Esta coluna conversou com o presidente, Antonio Emílio. Ele disse que não se trata de exoneração, mas de demissão. Com isso, encerram as possibilidades de Josué voltar ao quadro de servidores da Câmara.

Pessiminista ou Realista?
O economista-chefe da Gradual Investimentos, André Perfeito, não faz parte do grupo dos otimistas quanto à retomada da economia brasileira. Na avaliação dele, os pequenos sinais de recuperação da atividade que começaram a despontar no fim do ano passado ainda são inconsistentes. No horizonte de 2018, ano de eleições presidenciais, ele vê uma maré de preocupações: não acredita que a reforma da Previdência tenha espaço para ser votada, se mostra pessimista quanto à volta de investimentos mais fortes. Teme ainda que o teto de gastos estoure.

É ou não é?
Na última sexta-feira, 20, o Correio9 publicou uma matéria apresentando os nove pré-candidatos a deputado estadual por Nova Venécia. Entre eles, está o deputado estadual Padre Honório, do PT.

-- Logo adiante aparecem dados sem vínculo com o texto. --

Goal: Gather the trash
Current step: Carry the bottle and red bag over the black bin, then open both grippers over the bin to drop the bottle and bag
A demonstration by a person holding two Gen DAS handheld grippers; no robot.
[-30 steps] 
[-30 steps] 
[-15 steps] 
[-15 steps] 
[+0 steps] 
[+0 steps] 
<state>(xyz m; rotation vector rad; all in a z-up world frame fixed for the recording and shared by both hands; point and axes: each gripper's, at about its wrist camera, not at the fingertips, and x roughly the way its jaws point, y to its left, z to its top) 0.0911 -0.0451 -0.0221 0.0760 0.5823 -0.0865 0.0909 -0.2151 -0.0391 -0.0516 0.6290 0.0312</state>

Alguns dos pré-candidatos e pessoas do meio político não gostaram e se queixaram da inclusão do nome do padre na lista, alegando que ele não é deputado por Nova Venécia.
É preciso lembrar de que ao lançar sua candidatura, em 2014, o Padre Honório residia em Nova Venécia, trabalhava aqui, com domicílio eleitoral no município. Sendo assim, muitos podem até não aceitar, mas a realidade é que foi aqui que ele se tornou deputado.

Entre aspas
Para a filósofa Marcia Tiburi, o espetáculo do ridículo é calculado e gera dividendos eleitorais: “A gente fica com vergonha alheia quando, como cidadão, se vê diante de um tipo de fala em que percebe o ridículo. Quando vê que o personagem, aparentemente, não sente vergonha, a gente sente a vergonha que ele deveria sentir. Quando, na nossa vida diária, vemos alguém passando algum vexame, a gente sente pena. Mas isso não se dá por quem vive o vexame e até tem ganho eleitoral com ele, como deputados com discursos misóginos e homofóbicos. As pessoas sentem a dor da perda da confiança na possibilidade da política na forma do nojo, do ódio, que é, no fundo, uma profunda tristeza pela perda da política como promessa. Há um projeto de destruição da força da política, que é totalmente do interesse dos donos do poder”.